[What is needed]: At the line with "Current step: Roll", start copying; carry on through the last line of the material below, exactly as written, and stop there.
[[ Data shown, beginning ]]
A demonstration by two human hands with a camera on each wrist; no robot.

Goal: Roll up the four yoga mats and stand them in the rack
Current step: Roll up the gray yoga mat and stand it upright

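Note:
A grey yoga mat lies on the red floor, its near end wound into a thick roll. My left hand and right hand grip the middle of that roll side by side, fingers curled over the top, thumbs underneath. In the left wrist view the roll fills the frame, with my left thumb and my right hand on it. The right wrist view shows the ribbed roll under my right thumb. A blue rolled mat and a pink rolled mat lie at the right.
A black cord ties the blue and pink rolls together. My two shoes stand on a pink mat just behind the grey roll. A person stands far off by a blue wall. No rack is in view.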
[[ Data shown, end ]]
[Problem solution]:
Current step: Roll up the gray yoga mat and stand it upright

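Note:
A grey yoga mat lies on the red floor, its near end wound into a thick roll. My left hand and right hand grip the middle of that roll side by side, fingers curled over the top, thumbs underneath. In the left wrist view the roll fills the frame, with my left thumb and my right hand on it. The right wrist view shows the ribbed roll under my right thumb. A blue rolled mat and a pink rolled mat lie at the right.
A black cord ties the blue and pink rolls together. My two shoes stand on a pink mat just behind the grey roll. A person stands far off by a blue wall. No rack is in view.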

The response to the exercise is complete.